#### What to produce
A full, exact copy of the listing is needed, with images omitted.

BEGIN Data excerpt

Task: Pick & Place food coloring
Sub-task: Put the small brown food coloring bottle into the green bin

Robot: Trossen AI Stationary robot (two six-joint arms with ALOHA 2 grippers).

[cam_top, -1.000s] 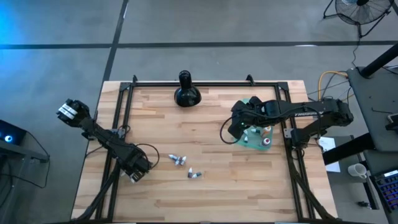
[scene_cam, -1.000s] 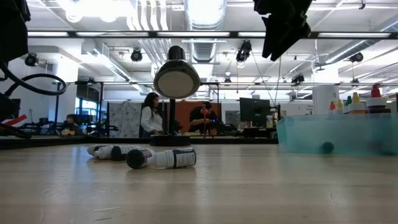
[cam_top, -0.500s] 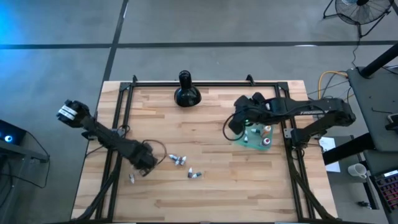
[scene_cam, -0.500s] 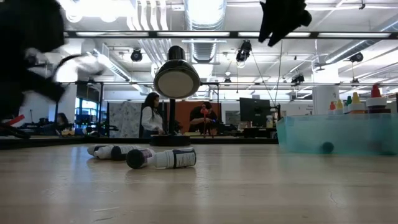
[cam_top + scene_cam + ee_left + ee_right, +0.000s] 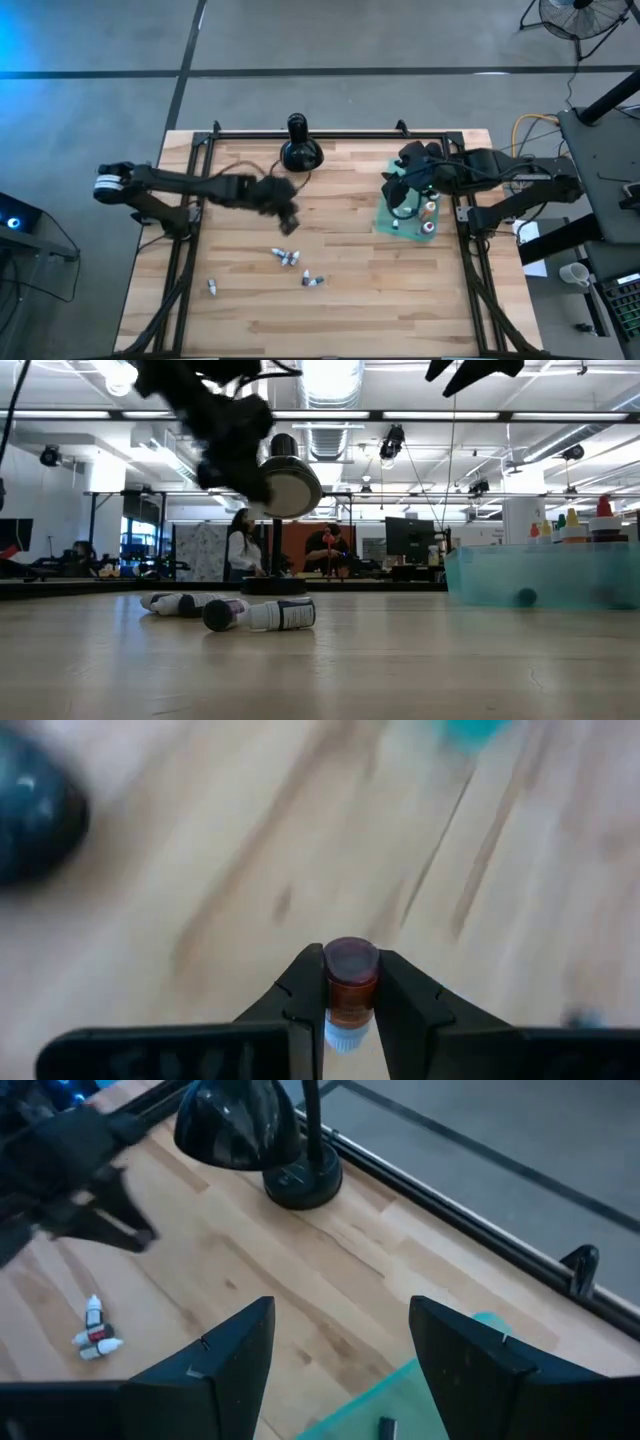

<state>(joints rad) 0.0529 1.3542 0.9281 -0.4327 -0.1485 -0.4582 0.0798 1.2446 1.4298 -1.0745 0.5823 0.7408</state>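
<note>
The left gripper point(image 5: 352, 995) was clenched on a small red-capped bottle point(image 5: 349, 982) of food coloring, the cap standing just proud of the two dark fingers; seen from above, that gripper point(image 5: 283, 205) hung over the middle of the wooden table point(image 5: 340, 310), a little left of centre and in front of the black bulbous object point(image 5: 299, 148). Nearest the front edge, one tiny vial point(image 5: 212, 287) lay alone toward the left, well apart from the rest. Farther in, a small cluster of vials point(image 5: 286, 258) lay on its side near the table's middle, with another vial point(image 5: 313, 281) just to its right and slightly nearer. To the right, a teal tray point(image 5: 384, 216) held several upright droppers point(image 5: 429, 212) with coloured caps, though their exact count was hard to make out. The right gripper point(image 5: 340, 1342) hovered above that tray's far-left part with its fingers spread apart and nothing between them. The black bulbous object stood at the far edge.
</note>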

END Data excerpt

#### Answer below
Task: Pick & Place food coloring
Sub-task: Put the small brown food coloring bottle into the green bin

Robot: Trossen AI Stationary robot (two six-joint arms with ALOHA 2 grippers).

[cam_top, -1.000s] 
[scene_cam, -1.000s] 
[cam_top, -0.500s] 
[scene_cam, -0.500s] 
[cam_top + scene_cam + ee_left + ee_right, +0.000s] 

<state>(joints rad) 0.0529 1.3542 0.9281 -0.4327 -0.1485 -0.4582 0.0798 1.2446 1.4298 -1.0745 0.5823 0.7408</state>
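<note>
The left gripper point(image 5: 352, 995) was clenched on a small red-capped bottle point(image 5: 349, 982) of food coloring, the cap standing just proud of the two dark fingers; seen from above, that gripper point(image 5: 283, 205) hung over the middle of the wooden table point(image 5: 340, 310), a little left of centre and in front of the black bulbous object point(image 5: 299, 148). Nearest the front edge, one tiny vial point(image 5: 212, 287) lay alone toward the left, well apart from the rest. Farther in, a small cluster of vials point(image 5: 286, 258) lay on its side near the table's middle, with another vial point(image 5: 313, 281) just to its right and slightly nearer. To the right, a teal tray point(image 5: 384, 216) held several upright droppers point(image 5: 429, 212) with coloured caps, though their exact count was hard to make out. The right gripper point(image 5: 340, 1342) hovered above that tray's far-left part with its fingers spread apart and nothing between them. The black bulbous object stood at the far edge.
</note>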

The output contains nothing further.